A Canadian university’s network may be at risk from a cyber attack, according to KELA, an Israeli threat intelligence firm.
On April 3, a threat actor selling access on a Russian dark web put up for sale administrative access to the domain of an unnamed Canadian university for two bitcoin, or about CDN$20,600.
Irina Nesterovsky, KELA’s head of research provided this translation of the post:
“Selling access to a large Canadian university. An internal scan of the network shows 8,000+ devices, RDP port gives ~4.4k PCs. The university is one of the largest, 50K+ students, 7k+ staff and teachers etc. Access: local admin inside the domain. Price is 2 BTC.”
A follow-up post says the actor has access to two domain users and was able to connect and maintain access from an external machine over a “non-standard port.”
Nesterovsky believes the post is authentic. “This forum frequently features posts by threat actors who trade in network access. This guy has been on the forum for a few years with some activity and a reputation given [on the forum].

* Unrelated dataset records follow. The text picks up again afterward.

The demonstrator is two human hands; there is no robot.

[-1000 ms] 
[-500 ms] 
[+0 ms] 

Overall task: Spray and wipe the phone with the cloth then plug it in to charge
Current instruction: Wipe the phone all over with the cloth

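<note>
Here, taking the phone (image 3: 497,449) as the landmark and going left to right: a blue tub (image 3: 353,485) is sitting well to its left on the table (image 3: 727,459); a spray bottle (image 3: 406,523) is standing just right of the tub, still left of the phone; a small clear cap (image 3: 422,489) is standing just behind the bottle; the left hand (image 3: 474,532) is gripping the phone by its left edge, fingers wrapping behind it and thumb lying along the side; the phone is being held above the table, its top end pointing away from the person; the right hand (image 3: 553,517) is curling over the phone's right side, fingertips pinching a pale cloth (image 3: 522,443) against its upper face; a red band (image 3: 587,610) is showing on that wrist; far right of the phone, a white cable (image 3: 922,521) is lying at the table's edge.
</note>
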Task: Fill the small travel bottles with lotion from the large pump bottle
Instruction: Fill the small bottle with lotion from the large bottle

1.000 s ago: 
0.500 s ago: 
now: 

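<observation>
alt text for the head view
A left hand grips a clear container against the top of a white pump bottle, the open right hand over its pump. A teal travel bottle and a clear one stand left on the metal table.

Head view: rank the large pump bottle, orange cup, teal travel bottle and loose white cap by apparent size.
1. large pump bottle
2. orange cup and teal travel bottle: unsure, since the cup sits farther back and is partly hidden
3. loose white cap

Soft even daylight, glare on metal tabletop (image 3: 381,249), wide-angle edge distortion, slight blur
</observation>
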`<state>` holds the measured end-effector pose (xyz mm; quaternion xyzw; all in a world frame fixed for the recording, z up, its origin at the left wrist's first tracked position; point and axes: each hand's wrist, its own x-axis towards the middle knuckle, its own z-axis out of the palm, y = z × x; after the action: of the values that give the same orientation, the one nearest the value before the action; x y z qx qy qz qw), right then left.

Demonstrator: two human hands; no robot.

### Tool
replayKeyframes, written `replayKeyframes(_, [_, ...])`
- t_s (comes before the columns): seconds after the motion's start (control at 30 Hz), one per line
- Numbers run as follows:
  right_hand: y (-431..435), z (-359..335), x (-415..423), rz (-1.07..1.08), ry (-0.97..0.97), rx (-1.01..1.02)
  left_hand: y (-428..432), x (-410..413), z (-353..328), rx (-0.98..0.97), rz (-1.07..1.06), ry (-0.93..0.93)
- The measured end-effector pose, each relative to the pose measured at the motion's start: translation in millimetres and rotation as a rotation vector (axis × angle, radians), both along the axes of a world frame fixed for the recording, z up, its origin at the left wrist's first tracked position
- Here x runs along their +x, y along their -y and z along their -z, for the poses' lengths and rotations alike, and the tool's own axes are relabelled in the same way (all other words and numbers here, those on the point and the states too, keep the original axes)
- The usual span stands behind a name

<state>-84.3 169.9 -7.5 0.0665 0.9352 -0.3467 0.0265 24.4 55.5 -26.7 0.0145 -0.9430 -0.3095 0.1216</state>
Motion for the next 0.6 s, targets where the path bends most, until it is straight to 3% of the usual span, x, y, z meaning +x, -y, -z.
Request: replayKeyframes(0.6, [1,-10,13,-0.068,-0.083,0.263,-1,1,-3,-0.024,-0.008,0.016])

“It’s also very detailed. We think it’s a valid threat.”
She suspects the threat actor gained access before April 3. Usually, it takes time for an attacker to discover details about each hacked organization’s infrastructure before deciding what to do do. It’s common for an attacker to put access up for sale to monetize the breach if they can’t exploit the intrusion themselves.
It isn’t clear how access was obtained. Nesterovsky said this threat actor seems to specialize in brute-forcing RDP (remote desktop) servers, running an affiliate program with other threat actors for this purpose.
A university is a tempting target to an attacker for several reasons: Because student work stored on university servers is valuable, education institutions are often chosen for ransomware attacks. That research could also be valuable if stolen for resale on a black market.
KELA has notified a contact at the University of Toronto and asked it to pass on the threat to other institutions.
The Russian post was news to Brian Lesser, CIO of Toronto’s Ryerson University, when contacted Monday afternoon by ITWC. He promised to pass it on to the chairs of the Canadian CIO association’s cybersecurity group.
“We hear about this sort of thing in general, all the time,” Lesser said in an email. “But, I can’t say I’ve heard about the access to a specific university system being sold.”
Lesser said universities have several sources of threat information, including the federal government’s Canadian Centre for Cyber Security. Asked if the centre has come across this particular dark web post a spokesperson said it doesn’t comment on specific cyber threats.
Without knowing the victim, Nesterovsky said infosec pros at Canadian universities should be scanning their networks for suspicious activity.